Cut fish (whatever you like) into what ever serving size you want.  Season both sides of the fish with salt, pepper and whatever else you want. I added garlic powder.

Allow fish to sit for 30 minutes at room temperature.

Heat 1/4 cup of oil or butter in a medium hot cast iron skillet. I use coconut oil, but olive oil or veggie oil would work too. Once the oil has melted and spatters when water hit it, turn the heat up to high

.

Add fish on piece at a time. NOTE: If your fish has the skin on put that side down first in the pan. When Fish is golden brown on the side that is down flip. Fish is done when opaque and golden brown.

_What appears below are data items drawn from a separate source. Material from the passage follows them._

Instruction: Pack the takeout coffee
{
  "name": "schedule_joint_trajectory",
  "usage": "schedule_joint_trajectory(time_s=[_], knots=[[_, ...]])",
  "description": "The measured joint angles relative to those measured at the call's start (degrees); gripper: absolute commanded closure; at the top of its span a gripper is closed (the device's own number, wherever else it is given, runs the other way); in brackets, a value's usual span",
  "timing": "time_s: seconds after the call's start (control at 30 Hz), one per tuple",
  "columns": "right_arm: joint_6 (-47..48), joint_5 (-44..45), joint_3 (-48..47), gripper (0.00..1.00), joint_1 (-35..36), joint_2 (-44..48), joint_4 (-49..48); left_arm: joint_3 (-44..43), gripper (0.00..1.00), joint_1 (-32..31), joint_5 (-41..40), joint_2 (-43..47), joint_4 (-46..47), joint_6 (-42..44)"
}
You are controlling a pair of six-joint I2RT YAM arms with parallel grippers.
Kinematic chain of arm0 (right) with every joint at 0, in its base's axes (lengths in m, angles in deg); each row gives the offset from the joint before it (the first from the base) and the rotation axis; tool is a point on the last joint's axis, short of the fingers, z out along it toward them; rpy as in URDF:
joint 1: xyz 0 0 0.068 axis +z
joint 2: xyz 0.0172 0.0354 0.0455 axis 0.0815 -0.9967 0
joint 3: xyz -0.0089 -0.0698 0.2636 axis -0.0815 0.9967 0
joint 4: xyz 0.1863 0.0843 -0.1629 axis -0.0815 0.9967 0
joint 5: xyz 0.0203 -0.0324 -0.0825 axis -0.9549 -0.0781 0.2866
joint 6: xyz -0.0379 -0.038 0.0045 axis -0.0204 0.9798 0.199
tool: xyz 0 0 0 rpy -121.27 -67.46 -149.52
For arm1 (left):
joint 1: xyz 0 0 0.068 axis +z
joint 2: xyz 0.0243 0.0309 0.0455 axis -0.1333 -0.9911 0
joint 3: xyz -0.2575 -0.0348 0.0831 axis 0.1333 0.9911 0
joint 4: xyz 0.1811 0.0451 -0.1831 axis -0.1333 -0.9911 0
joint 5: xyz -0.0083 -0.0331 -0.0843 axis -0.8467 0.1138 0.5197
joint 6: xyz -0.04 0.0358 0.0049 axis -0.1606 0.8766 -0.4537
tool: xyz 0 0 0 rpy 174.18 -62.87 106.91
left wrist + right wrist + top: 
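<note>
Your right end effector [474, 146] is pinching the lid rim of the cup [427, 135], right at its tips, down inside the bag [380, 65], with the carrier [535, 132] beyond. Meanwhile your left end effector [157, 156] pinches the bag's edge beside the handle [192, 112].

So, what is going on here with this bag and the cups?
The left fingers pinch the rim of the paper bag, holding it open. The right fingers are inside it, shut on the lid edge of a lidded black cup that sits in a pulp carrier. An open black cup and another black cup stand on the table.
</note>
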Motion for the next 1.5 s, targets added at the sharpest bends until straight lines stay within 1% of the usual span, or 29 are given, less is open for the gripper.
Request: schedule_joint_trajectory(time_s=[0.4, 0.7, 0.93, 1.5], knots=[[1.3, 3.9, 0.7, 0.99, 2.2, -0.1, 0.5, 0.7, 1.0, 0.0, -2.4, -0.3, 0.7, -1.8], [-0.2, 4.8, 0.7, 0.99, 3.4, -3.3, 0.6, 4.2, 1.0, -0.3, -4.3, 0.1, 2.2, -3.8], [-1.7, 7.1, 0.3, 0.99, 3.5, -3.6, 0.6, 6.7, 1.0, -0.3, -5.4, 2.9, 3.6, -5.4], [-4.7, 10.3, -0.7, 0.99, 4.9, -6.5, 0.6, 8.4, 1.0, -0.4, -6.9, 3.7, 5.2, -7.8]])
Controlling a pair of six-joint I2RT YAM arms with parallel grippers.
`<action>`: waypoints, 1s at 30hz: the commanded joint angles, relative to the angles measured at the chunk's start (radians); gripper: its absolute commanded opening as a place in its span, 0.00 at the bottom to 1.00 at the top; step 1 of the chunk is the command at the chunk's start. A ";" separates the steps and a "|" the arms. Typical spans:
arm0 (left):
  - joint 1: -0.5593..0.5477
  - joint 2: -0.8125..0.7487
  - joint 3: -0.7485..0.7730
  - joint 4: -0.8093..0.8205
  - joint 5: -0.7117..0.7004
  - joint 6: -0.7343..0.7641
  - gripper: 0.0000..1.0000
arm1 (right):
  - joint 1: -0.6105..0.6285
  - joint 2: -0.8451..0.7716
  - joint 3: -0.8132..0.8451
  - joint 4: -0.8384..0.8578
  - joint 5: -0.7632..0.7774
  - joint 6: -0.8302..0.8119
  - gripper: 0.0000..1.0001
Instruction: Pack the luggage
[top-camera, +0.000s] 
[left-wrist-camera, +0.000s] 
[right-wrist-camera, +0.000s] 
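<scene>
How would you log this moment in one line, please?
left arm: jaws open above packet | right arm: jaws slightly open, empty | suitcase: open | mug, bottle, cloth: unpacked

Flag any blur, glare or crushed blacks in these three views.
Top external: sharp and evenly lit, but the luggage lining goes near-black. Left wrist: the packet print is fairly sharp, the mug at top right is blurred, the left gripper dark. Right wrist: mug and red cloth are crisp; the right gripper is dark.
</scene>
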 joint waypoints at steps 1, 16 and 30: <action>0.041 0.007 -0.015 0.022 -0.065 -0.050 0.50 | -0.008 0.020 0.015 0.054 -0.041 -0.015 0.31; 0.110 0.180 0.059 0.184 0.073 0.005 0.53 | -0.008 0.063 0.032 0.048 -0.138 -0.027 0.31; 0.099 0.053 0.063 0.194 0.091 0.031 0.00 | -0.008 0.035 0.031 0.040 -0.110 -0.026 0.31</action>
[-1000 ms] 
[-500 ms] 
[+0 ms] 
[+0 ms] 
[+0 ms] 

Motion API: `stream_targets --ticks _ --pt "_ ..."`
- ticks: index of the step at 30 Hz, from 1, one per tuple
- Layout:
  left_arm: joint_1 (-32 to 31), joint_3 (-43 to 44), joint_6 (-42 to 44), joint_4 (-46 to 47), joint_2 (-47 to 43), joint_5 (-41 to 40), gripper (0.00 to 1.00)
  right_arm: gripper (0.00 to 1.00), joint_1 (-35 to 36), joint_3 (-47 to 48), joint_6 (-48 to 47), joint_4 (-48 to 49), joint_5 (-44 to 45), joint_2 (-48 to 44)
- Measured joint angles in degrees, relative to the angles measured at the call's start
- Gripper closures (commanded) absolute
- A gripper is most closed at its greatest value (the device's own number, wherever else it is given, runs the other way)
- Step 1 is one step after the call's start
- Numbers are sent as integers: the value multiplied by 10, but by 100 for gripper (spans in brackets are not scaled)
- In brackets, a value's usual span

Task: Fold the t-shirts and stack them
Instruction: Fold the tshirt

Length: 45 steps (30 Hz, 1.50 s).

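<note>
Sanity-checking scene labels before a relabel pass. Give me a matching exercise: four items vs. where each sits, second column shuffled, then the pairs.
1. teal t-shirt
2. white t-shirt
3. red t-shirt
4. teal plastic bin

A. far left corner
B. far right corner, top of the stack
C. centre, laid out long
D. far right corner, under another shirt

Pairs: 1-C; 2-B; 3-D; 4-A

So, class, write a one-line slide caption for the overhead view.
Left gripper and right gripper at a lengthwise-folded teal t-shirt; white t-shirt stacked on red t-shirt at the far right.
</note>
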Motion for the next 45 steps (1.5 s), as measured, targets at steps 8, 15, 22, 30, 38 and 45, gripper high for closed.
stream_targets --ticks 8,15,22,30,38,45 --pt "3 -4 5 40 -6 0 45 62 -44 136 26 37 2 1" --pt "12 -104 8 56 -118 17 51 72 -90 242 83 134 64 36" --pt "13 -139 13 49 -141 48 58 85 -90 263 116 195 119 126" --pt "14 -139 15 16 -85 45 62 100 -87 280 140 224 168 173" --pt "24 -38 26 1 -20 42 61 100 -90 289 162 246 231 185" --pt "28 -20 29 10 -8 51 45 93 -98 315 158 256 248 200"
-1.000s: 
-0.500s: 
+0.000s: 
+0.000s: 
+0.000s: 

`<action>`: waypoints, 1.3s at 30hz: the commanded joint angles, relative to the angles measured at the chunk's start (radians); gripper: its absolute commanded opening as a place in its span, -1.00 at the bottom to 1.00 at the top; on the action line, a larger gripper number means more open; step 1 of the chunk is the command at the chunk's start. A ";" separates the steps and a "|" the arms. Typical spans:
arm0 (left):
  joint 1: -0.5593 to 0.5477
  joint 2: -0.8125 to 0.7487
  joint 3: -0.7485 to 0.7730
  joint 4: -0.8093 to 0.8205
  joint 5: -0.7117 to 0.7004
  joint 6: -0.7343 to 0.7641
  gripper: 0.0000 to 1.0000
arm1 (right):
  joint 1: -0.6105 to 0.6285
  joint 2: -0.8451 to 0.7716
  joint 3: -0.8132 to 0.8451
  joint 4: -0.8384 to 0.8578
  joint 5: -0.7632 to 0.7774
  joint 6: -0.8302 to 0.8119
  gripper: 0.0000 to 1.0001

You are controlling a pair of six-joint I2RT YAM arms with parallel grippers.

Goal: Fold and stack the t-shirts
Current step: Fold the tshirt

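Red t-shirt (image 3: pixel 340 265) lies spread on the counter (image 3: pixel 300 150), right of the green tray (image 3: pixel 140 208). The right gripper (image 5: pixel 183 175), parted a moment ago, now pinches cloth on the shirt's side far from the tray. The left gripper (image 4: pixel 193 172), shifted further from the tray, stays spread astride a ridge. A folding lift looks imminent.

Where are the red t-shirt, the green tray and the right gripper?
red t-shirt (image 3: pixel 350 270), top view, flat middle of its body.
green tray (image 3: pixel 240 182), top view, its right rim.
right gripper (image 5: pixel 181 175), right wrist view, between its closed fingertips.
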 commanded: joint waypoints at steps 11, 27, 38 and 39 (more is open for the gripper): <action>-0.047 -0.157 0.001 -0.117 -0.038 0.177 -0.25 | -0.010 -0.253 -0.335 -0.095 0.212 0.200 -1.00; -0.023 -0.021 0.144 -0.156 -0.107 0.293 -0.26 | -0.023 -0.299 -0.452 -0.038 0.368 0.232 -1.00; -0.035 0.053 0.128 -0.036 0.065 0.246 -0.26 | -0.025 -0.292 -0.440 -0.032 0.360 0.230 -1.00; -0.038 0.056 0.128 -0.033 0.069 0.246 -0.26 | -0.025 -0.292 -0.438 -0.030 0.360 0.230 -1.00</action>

Serve with whatever sides you like.













26168697453_0b9026ddf2_c.jpg



__ dirtsailor2003
__ May 2, 2016


















26499563400_6f43b045ca_c.jpg



__ dirtsailor2003
__ May 2, 2016


















26705154151_889f1ca471_c.jpg



__ dirtsailor2003
__ May 2, 2016


















26168669553_155dd355d6_c.jpg



__ dirtsailor2003
__ May 2, 2016






ENJOY!!!!


----------



## tropics (May 2, 2016)

I would eat that but prefer breaded and fried.Hope to get out for Haddock this coming Sat. points 

Richie


----------



## dirtsailor2003 (May 2, 2016)

tropics said:


> I would eat that but prefer breaded and fried.Hope to get out for Haddock this coming Sat. points
> Richie



Thanks Richie! Honestly I prefer it breaded to. My wife however does not. I would have preferred to sear it in butter too, but...


----------



## idahopz (May 2, 2016)

Me and the missus love seared fish, fried, or whatever the preparation.The cast iron preparation is one of our favs


----------



## driedstick (May 2, 2016)

Looks great DS,,, My wife would love that,,,

DS


----------



## dirtsailor2003 (May 2, 2016)

IdahoPZ said:


> Me and the missus love seared fish, fried, or whatever the preparation.The cast iron preparation is one of our favs  :points:



Thank you!


----------



## dirtsailor2003 (May 2, 2016)

driedstick said:


> Looks great DS,,, My wife would love that,,,
> 
> DS



Thanks DS!


----------



## SmokinAl (May 2, 2016)

Awesome DS!

That's some good stuff!

Points for sure!

Al


----------



## foamheart (May 2, 2016)

Never had cod till the service, great looking meal Case.


----------



## sfprankster (May 2, 2016)

Looks good!!!

I miss the days of fresh lings, cabezon and abalone from my spear fishing days at Arena Rock... 
	

	
	
		
		



		
		
	


	





  Cooking them over an open fire on the beach. Doesn't get much better...


----------



## dirtsailor2003 (May 2, 2016)

sfprankster said:


> Looks good!!!
> 
> I miss the days of fresh lings, cabezon and abalone from my spear fishing days at Arena Rock... :confused:  Cooking them over an open fire on the beach. Doesn't get much better...



Thank you!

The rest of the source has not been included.